## The problem
In the material below, how many lines include the string "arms"? Answer with the number and nothing else.

+++ Information provided +++

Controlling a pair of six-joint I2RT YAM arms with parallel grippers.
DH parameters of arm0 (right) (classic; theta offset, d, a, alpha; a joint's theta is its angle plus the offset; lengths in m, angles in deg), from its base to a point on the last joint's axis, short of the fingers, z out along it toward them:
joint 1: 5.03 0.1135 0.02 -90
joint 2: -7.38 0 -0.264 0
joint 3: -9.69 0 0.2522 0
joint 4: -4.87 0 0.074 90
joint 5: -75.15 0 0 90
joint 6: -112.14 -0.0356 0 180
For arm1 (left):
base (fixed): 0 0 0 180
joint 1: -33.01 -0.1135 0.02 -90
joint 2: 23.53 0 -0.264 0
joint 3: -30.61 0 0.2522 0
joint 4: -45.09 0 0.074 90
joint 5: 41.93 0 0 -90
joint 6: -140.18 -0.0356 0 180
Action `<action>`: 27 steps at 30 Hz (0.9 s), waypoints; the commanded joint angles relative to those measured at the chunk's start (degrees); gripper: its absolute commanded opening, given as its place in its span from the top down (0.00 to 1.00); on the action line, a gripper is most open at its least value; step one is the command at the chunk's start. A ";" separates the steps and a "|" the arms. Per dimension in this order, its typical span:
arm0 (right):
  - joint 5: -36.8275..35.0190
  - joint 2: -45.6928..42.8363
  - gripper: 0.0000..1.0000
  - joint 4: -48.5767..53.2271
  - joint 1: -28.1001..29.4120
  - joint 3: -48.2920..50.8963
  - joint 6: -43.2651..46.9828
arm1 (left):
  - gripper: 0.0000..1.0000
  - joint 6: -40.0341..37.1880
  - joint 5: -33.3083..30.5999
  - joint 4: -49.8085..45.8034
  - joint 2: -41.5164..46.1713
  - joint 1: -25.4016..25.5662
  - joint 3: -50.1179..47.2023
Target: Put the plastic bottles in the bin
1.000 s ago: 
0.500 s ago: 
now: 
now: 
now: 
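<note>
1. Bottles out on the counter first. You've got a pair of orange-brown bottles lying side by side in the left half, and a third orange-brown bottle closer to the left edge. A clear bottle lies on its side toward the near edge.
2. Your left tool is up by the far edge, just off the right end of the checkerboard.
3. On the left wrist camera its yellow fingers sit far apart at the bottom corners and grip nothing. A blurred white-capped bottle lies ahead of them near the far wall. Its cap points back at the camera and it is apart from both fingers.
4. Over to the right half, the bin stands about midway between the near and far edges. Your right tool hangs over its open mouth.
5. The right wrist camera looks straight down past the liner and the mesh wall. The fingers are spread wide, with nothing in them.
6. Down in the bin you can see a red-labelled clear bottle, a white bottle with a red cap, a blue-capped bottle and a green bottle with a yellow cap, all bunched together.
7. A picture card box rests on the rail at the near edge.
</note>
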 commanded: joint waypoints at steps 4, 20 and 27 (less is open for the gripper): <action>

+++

## Exercise solution
2